Sat 10 Nov 2007
For months I had been eying a bottle of Fattoria le Fonti’s Vito Arturo 1997 (about $45) at Buster’s, my neighborhood wine and
liquor store. Finally, when we were scheduled to have dinner last night with a friend at one of our favorite restaurants, I thought, “Now’s the time.” The fact that a 10-year-old bottle wine was still lying on the shelf seemed neither here nor there, though I had to wonder why nobody looking for a special wine had been encouraged to buy it; anyway, the wine has a great reputation — I had tried the fabulous 2001 in New York last year — and the store takes care of their products, so I wasn’t particularly worried.
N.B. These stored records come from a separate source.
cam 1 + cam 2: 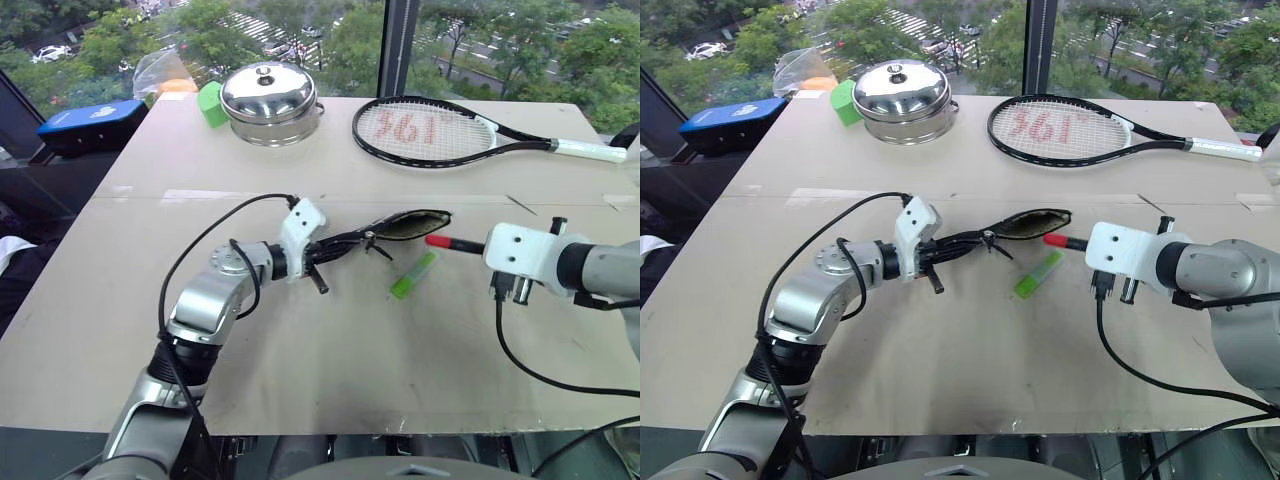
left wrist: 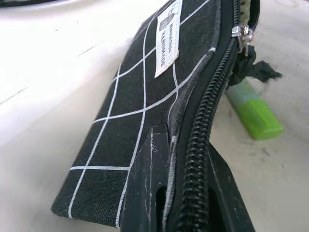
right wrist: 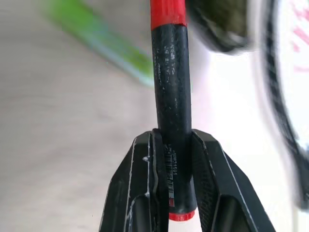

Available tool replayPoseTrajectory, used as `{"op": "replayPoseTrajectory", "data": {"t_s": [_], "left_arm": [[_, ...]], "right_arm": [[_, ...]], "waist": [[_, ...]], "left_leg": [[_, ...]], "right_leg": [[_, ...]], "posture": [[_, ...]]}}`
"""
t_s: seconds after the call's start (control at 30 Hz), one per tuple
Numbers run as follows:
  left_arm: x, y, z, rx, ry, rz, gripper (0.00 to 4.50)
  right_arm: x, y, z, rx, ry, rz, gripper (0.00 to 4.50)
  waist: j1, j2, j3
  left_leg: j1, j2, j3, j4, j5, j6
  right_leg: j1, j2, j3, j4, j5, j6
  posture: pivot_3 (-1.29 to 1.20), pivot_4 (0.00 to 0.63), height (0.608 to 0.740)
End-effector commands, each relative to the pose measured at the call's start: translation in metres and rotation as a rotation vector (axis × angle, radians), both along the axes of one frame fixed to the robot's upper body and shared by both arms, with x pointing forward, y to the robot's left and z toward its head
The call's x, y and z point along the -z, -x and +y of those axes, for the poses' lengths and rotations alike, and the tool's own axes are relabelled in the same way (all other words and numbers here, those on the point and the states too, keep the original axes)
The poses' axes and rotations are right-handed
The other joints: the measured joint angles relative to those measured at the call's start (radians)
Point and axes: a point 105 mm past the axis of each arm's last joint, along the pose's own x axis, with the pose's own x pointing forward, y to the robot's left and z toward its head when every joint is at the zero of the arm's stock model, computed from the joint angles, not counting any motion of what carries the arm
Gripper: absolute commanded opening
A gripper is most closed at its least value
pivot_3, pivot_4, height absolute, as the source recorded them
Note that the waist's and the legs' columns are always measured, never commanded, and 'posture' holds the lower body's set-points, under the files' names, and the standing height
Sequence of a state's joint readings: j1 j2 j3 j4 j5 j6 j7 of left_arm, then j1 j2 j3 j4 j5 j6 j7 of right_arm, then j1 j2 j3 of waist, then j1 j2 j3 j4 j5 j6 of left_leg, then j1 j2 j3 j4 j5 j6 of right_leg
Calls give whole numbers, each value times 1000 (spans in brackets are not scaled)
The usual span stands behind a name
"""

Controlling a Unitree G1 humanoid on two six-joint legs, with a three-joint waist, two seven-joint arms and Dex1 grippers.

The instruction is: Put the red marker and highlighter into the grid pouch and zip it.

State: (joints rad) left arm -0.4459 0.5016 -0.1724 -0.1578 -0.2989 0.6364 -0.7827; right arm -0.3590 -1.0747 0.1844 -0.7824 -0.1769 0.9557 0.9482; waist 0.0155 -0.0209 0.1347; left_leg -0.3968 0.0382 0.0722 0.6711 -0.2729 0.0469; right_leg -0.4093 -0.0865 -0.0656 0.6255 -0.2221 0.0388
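Left pincer (image 2: 186, 193) clamps grid pouch (image 2: 145, 111) | right pincer (image 3: 171, 169) grips red marker (image 3: 170, 82)

The grid pouch (image 1: 395, 228), black with thin white lines and a small white label, stands on edge with its mouth gaping. The red marker (image 1: 452, 243) points its red cap at that mouth. The green highlighter (image 1: 413, 274) lies just beside the pouch.
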Motion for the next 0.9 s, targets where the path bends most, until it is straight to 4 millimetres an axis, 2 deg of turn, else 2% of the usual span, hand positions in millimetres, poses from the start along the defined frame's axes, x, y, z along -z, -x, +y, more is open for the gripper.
{"op": "replayPoseTrajectory", "data": {"t_s": [0.03,0.17,0.43,0.5,0.57,0.67,0.7,0.8,0.9], "left_arm": [[-9,-1,-8,23,-14,-77,0],[-8,0,-17,25,-21,-107,0],[-13,3,-39,31,-26,-172,0],[-12,2,-40,22,-28,-171,0],[-12,1,-39,7,-30,-165,0],[-8,-2,-30,-31,-23,-133,0],[-7,-2,-27,-42,-23,-123,0],[-4,-3,-17,-64,-9,-84,0],[-4,-5,-6,-79,-11,-61,0]], "right_arm": [[-12,-16,1,52,56,-97,203],[-12,-28,14,13,122,-111,203],[5,-57,65,-137,230,-131,203],[6,-66,81,-156,183,-134,203],[7,-67,89,-176,131,-114,1226],[-3,-68,88,-145,44,-127,2522],[-5,-64,88,-133,-20,-95,3279],[-12,-39,86,-152,-266,56,3404],[-16,-16,75,-260,-342,144,3404]], "waist": [[-1,0,0],[-1,0,0],[-3,0,0],[-4,0,0],[-2,0,0],[1,0,0],[1,0,0],[-1,0,0],[0,0,0]], "left_leg": [[0,0,0,0,0,0],[-1,0,0,-1,0,0],[-1,-1,0,0,0,0],[-1,-2,1,0,0,0],[-1,-1,1,0,0,0],[-1,-1,-1,0,1,-1],[-2,-1,-1,0,1,-1],[-2,-1,-1,0,0,-1],[-1,-1,-2,0,0,0]], "right_leg": [[0,0,0,0,0,0],[-1,1,0,0,0,0],[0,2,0,-1,2,4],[0,3,0,0,2,4],[0,3,0,0,2,4],[0,3,-1,0,2,4],[0,3,-1,0,2,5],[0,3,-2,0,3,5],[1,3,-2,0,3,5]], "posture": [[0,150,740],[0,150,740],[0,150,740],[0,150,740],[0,150,740],[0,150,740],[0,150,740],[0,150,740],[0,150,740]]}}
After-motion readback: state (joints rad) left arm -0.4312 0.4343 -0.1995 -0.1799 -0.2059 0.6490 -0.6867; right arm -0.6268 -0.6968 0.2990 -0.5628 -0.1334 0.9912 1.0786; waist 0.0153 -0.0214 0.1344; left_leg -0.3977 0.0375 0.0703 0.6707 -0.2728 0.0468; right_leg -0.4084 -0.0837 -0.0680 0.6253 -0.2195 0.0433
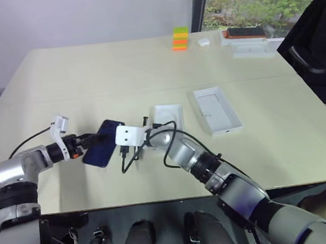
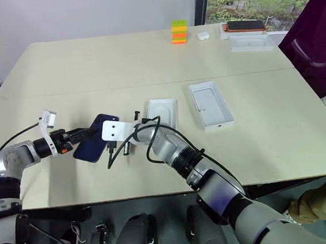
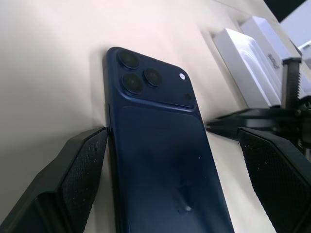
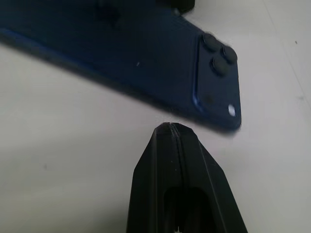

The wine is 100 percent sangiovese, made from a single vineyard from the estate in Tuscany. The wine ages 16 months in barriques, that is, small French oak barrels.
The restaurant is Bari, which specializes in the cuisine of southeast Italy, with emphasis on seafood, though the menu includes simple pasta dishes and a couple of red meat entrees, polpette (veal meatballs) and a beef filet, one of each of which LL and I ordered. After appetizers and a bottle of white wine — the engaging Inama Vin Soave 2006 — we asked the waiter to open the Arturo ‘97.
The first whiff brought a burst of mint, cedar and eucalyptus, almost as if we were smelling an old-style Napa Valley cabernet sauvignon. Then the bouquet revealed touches of toasted hazelnuts, dried lavender and violets and macerated black currants and cherries. While we ate our entrees, the wine continued to expand and develop, so by the time we were onto the cheese course, it really started showing firmness and character.
For cheeses, we chose a Gorgonzola, a Piave Vecchio and an aged Pecorino. All the cheeses were good, but the Pecorino was memorable, rich and dry, a little nutty, a little waxy, almost caramel-like but notably clean and earthy. By now the Vito Arturo ‘97 was in its element, broad and generous, taut with acid yet soft in texture, filled with notes of spiced plums and spiced currant jelly with hints of orange rind and black Pekoe tea. It was fabulous with the Pecorino, a truly balanced marriage of wine and cheese and all their elements.
The store where I got the Vito Arturo ‘97 has a magnum of the wine. I’d better go buy it Monday before someone else gets it.
November 13th, 2007 at 12:27 pm
What a bargain!
It’s also a sentimental fave of mine, as you know.
Domenico, my often confused correspondent in Italy, tells me that the VA 2001 (? he seemed unsure of the vintage) is going for 46 euros, ie, 70 bucks, at Enoteca Pontevecchio in Florence.
Florence Italy, not Alabama.
November 13th, 2007 at 4:00 pm
70 bucks in Florence! jeeze, that magnum of the ‘97 I ought to go scoop up is only $85.
November 13th, 2007 at 5:56 pm
Make haste, and not slowly.
November 20th, 2007 at 5:32 pm
great description of a great wine…sometimes people don’t understand how wine changes right before your eyes in the glass…..I will have to try this some time.